[PATCH v4 4/6] vfio/pci: Add the support for PCI D3cold state

From: Abhishek Sahu
Date: Fri Jul 01 2022 - 07:09:00 EST


Currently, if the runtime power management is enabled for vfio-pci
based devices in the guest OS, then the guest OS will do the register
write for PCI_PM_CTRL register. This write request will be handled in
vfio_pm_config_write() where it will do the actual register write of
PCI_PM_CTRL register. With this, the maximum D3hot state can be
achieved for low power. If we can use the runtime PM framework, then
we can achieve the D3cold state (on the supported systems) which will
help in saving maximum power.

1. D3cold state can't be achieved by writing PCI standard
PM config registers. This patch implements the newly added
'VFIO_DEVICE_FEATURE_POWER_MANAGEMENT' device feature which
can be used for putting the device into the D3cold state.

2. The hypervisors can implement virtual ACPI methods. For example,
in guest linux OS if PCI device ACPI node has _PR3 and _PR0 power
resources with _ON/_OFF method, then guest linux OS invokes
the _OFF method during D3cold transition and then _ON during D0
transition. The hypervisor can tap these virtual ACPI calls and then
call the 'VFIO_DEVICE_FEATURE_POWER_MANAGEMENT' with respective flags.

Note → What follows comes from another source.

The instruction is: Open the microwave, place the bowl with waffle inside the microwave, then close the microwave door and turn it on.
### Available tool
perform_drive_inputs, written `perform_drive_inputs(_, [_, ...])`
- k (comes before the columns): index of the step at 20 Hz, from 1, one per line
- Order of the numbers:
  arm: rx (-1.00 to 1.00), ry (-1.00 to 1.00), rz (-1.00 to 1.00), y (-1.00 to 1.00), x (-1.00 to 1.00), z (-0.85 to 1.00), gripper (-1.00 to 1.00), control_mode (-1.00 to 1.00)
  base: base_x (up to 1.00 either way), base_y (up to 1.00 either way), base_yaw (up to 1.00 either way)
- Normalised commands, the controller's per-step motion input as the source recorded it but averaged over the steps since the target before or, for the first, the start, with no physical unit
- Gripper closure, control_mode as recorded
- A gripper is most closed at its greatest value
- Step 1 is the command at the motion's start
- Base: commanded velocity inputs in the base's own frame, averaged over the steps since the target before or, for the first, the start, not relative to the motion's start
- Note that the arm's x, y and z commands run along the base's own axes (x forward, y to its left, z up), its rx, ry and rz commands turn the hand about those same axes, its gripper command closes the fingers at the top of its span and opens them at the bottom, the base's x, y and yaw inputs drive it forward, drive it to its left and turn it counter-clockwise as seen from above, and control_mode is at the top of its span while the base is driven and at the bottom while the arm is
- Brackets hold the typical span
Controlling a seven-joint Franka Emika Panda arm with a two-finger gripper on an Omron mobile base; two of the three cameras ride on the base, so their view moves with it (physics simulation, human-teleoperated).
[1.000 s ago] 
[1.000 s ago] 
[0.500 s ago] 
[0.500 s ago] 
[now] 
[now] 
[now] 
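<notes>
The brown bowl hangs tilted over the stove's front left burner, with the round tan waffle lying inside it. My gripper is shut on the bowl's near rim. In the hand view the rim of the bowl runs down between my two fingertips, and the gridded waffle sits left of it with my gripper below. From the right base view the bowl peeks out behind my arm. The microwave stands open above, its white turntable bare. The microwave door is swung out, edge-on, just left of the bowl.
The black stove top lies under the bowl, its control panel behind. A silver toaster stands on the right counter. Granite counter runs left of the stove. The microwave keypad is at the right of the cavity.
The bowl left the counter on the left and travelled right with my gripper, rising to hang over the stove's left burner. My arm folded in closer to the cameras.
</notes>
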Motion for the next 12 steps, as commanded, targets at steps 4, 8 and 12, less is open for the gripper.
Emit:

3. The vfio-pci driver uses runtime PM framework to achieve the
D3cold state. For the D3cold transition, decrement the usage count and
for the D0 transition, increment the usage count.

4. If the D3cold state is not supported, then the device will
still be in the D3hot state. But with the runtime PM, the root port
can now also go into the suspended state.

5. The 'pm_runtime_engaged' flag tracks the entry and exit to
runtime PM. This flag is protected with 'memory_lock' semaphore.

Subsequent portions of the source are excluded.